China’s central bank cut key lending rates in a surprise move on Monday to revive demand as data showed the economy unexpectedly slowed in July, with industrial and retail activity stifled by China’s zero-Covid policy. Beijing and a real estate crisis.
The grim set of figures indicates the world’s second-largest economy is struggling to shake off the hit to growth in the June quarter due to tight Covid restrictions, prompting some economists to lower their projections.
Industrial production grew 3.8% in July from a year earlier, according to the Office for National Statistics (NBS), lower than the 3.9% expansion in June and a 4.6% increase expected by analysts. in a Reuters poll.
Retail sales, which barely returned to growth in June, rose 2.7% from a year earlier, below forecasts for growth of 5.0% and the 3.1% seen in June.
“July’s data suggests the post-lockdown recovery ran out of steam as the unique momentum of reopening faded and mortgage boycotts triggered a renewed deterioration in the real estate sector,” said Julian Evans-Pritchard, senior China economist at Capital Economics. .
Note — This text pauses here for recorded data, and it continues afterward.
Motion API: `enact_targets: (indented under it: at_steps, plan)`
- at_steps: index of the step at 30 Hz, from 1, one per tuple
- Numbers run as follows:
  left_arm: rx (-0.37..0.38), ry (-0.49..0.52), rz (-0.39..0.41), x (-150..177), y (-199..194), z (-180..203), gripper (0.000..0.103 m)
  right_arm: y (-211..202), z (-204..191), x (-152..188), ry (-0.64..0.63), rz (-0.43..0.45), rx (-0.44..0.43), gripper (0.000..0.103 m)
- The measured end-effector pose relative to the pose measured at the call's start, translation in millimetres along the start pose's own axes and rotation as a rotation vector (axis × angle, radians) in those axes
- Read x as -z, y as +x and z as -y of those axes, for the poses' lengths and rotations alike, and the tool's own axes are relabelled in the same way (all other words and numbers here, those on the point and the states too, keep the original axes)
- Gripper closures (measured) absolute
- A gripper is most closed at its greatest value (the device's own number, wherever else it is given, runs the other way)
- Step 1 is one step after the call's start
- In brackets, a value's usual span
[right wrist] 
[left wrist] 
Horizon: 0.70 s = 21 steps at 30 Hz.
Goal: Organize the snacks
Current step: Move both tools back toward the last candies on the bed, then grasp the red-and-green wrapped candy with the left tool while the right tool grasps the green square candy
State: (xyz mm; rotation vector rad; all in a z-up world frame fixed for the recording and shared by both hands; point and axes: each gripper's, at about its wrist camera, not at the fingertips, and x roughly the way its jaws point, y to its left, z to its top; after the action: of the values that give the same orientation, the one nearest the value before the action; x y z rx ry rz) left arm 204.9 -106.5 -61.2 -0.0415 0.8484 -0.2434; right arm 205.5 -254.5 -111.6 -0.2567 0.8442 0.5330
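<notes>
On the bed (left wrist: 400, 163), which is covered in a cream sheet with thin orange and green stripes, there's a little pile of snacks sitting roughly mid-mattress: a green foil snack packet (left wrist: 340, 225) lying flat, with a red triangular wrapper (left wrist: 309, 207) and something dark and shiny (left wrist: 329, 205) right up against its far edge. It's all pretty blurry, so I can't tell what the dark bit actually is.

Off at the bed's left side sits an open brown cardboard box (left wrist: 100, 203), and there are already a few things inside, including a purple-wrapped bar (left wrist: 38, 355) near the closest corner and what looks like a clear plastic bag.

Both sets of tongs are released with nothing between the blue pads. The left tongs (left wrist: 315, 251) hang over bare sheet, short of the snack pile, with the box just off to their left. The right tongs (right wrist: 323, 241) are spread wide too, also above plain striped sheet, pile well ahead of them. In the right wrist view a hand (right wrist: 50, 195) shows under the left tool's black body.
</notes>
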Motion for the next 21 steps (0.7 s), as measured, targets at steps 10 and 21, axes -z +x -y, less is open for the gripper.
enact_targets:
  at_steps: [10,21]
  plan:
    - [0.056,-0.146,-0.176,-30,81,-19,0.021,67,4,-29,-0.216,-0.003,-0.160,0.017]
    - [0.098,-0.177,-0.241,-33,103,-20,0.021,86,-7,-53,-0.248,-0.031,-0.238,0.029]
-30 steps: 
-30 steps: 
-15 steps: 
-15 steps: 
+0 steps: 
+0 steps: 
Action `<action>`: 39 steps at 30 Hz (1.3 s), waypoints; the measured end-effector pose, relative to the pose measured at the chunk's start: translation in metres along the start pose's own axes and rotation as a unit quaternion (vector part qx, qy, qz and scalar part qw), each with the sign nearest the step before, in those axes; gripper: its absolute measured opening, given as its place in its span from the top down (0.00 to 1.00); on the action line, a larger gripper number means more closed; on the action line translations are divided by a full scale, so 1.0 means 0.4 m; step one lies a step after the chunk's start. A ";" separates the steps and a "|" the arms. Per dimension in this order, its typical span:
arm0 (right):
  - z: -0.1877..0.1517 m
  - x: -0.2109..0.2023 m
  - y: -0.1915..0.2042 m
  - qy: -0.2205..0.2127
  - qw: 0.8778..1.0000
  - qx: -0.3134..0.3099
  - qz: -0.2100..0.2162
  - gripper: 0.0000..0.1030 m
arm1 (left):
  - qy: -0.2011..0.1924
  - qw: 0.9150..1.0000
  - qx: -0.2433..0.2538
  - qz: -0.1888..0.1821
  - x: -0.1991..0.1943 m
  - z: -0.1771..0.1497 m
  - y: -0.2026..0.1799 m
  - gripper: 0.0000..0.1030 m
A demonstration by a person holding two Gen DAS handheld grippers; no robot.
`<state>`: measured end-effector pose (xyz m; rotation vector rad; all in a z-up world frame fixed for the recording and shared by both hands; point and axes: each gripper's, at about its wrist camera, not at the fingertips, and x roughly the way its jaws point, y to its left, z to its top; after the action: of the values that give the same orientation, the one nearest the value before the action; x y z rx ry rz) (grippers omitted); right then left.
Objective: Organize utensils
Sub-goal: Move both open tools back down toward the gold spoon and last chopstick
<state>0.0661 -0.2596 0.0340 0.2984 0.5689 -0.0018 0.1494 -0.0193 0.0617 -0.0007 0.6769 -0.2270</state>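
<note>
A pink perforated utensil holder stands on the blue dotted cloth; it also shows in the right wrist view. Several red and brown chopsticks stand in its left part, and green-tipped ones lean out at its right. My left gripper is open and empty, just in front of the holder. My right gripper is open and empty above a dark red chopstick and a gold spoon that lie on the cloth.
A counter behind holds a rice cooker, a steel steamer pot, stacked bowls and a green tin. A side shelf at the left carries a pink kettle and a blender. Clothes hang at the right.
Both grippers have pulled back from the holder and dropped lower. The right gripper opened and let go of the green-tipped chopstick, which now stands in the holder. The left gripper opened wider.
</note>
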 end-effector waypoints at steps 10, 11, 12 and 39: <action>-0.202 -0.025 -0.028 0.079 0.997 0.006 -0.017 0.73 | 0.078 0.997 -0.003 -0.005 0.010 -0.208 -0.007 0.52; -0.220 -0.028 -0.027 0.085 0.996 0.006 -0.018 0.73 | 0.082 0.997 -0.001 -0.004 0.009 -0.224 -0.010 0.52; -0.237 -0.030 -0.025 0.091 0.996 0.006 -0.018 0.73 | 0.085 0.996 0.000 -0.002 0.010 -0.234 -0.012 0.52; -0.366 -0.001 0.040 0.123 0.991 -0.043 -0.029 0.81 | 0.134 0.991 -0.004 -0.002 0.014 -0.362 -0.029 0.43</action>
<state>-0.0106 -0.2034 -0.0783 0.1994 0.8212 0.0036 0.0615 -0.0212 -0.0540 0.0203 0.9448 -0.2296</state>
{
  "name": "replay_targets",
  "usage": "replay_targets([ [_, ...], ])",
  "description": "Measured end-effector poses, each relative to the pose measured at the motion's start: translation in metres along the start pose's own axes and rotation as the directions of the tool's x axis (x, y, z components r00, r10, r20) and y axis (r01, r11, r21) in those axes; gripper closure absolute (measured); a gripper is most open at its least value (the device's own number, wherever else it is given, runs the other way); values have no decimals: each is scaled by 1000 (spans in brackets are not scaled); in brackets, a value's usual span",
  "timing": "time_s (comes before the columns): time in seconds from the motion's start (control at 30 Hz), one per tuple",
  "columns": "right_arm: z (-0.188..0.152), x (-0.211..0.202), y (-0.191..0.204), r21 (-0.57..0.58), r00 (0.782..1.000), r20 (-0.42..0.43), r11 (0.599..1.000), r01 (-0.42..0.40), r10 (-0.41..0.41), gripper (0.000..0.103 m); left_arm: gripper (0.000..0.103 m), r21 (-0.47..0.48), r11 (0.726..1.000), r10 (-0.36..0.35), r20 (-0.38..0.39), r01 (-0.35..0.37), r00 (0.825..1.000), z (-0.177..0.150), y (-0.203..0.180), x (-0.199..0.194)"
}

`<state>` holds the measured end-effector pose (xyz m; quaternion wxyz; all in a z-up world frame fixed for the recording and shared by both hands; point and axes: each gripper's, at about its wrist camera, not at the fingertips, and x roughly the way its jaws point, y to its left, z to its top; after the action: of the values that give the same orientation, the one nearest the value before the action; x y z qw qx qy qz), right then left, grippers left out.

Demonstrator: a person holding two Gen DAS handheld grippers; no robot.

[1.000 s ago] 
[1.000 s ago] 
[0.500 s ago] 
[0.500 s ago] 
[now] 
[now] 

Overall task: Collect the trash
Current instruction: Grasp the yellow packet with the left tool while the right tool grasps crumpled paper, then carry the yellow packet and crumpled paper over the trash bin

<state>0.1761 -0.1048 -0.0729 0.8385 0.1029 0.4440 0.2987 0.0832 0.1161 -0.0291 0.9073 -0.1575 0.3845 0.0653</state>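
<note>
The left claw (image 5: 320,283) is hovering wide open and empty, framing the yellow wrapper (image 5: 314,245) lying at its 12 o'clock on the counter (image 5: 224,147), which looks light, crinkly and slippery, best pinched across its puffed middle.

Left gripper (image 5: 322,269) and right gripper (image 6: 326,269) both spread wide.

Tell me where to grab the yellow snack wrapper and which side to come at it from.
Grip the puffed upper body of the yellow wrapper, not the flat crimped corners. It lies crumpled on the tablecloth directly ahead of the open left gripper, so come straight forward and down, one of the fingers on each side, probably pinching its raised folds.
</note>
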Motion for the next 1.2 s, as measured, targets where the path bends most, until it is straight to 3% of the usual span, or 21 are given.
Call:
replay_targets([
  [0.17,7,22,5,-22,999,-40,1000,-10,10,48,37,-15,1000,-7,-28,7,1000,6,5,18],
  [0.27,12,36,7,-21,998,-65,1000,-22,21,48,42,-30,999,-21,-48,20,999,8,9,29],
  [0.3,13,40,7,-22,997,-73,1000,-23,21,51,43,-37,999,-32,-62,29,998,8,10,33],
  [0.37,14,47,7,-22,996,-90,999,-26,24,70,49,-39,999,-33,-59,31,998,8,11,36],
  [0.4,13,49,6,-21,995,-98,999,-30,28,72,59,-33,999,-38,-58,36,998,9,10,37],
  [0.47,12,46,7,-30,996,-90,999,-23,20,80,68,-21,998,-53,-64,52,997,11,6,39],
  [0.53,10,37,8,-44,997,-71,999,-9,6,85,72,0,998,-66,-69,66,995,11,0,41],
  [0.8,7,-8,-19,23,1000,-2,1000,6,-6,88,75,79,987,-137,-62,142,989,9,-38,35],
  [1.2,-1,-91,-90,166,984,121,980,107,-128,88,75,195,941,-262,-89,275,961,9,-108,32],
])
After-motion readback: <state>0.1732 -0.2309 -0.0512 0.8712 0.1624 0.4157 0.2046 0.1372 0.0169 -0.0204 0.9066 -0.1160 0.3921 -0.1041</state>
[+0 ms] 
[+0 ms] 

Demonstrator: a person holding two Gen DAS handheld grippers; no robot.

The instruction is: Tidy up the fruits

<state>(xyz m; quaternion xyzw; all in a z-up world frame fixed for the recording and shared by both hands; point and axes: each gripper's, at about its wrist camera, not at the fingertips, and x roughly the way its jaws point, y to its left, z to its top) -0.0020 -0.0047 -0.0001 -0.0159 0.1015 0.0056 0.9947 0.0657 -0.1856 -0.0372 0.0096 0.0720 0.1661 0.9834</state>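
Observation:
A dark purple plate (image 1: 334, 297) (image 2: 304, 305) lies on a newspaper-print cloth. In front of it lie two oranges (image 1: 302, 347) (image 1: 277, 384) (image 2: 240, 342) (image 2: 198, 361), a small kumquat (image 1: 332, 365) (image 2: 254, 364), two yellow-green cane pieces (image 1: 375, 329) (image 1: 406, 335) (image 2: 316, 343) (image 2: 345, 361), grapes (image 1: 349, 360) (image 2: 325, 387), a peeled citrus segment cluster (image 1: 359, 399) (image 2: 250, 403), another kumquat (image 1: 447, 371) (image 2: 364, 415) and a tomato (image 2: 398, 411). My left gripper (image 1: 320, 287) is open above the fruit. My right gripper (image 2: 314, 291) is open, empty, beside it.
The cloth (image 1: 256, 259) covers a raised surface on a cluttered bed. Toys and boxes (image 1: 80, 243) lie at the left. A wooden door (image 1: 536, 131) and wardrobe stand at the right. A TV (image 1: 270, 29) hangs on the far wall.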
“The People’s Bank of China is already responding to these headwinds by increasing support… But given that credit growth has proven less sensitive than in the past to policy easing, this is probably not enough to prevent greater economic weakness.
Local stocks gave back earlier gains after the data, while the yuan weakened to a one-week low against the dollar and the Australian and New Zealand currencies fell from recent two-month highs.
China’s economy narrowly escaped a contraction in the June quarter, hampered by the closure of the Shanghai mall, a deepening recession in the housing market and persistently low consumer spending.
Risks still abound as many Chinese cities, including manufacturing hubs and popular tourist spots, imposed lockdown measures in July after new outbreaks of the more transmissible Omicron variant were found.
The real estate sector, which has been further shaken by a mortgage boycott that weighed on buyer confidence, deteriorated in July.
Property investment plunged 12.3% in July, the fastest rate this year, while the fall in new sales deepened to 28.9%.
Nie Wen, an economist at the Shanghai-based Hwabao Trust, lowered his forecast for third-quarter gross domestic product growth by 1 percentage point to 4-4.5%, after data came in weaker than expected.
“Now it looks more and more challenging to even achieve 5-5.5% growth in the second half.”